The FBI and Department of Homeland Security announced this week that North Korean hackers were behind a malware attack known as FALLCHILL — just the latest hack blamed on the reclusive country.
FALLCHILL, a type of malware that compromises network systems, was targeted at the aerospace, telecommunications and financial industries, said the security agencies.
In the last few years, North Korean hackers have also been blamed for cyberattacks on media companies like Sony and the U.K.’s Channel Four, international banks and the infamous WannaCry ransomware that shut down various hospitals in the U.K. last spring.
North Korea generally denies all involvement.

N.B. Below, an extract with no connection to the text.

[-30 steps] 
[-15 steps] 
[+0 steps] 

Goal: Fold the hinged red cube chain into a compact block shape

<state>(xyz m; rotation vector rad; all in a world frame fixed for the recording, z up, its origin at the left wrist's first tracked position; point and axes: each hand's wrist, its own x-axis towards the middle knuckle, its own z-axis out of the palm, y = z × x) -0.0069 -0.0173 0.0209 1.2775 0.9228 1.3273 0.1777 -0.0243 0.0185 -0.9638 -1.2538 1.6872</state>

It’s difficult to attribute attacks to a specific source, like a country, said Christian Leuprecht, a professor at the Royal Military College of Canada and Queen’s University, but when major cybersecurity corporations and national intelligence agencies are all pointing the finger at North Korea, that’s a “pretty credible” indication that something is going on.
According to Jez Littlewood, assistant professor at Carleton University’s Norman Paterson School of International Affairs, North Korea has three main goals with its cyber program: money, espionage, and maintaining the regime’s image.
The WannaCry ransomware, which told users that their computer data would be deleted unless they sent money, was an example of a way to extort money from international sources, said Littlewood.
North Korea needs the money for things like funding their nuclear program and military and to lessen the impact of sanctions.
“Given the sanctions squeeze that has been sort of growing over North Korea over the last couple of years, the fact that they would turn to another revenue-generation scheme is not too surprising,” he said.
WannaCry didn’t work very well though – it was quickly discovered – but North Korea has had more successful financial hacks.
“The more significant financial aspect was hacking into the bank payment system, the SWIFT. And North Korea was believed to have taken $81 million out of the Bangladesh central bank just last year.”
Espionage and disruption
North Korea also engages in more traditional types of international espionage through hacking, said Littlewood.
They hacked the South Korean defence ministry in Sept. 2016, according to a South Korean lawmaker, and stole a lot of data, including partial plans on how the U.S. and South Korea would attack the North.
“Breaking into and hacking into the South Korean department of defence and their war plans suggests some quite sophisticated capabilities,” said Littlewood.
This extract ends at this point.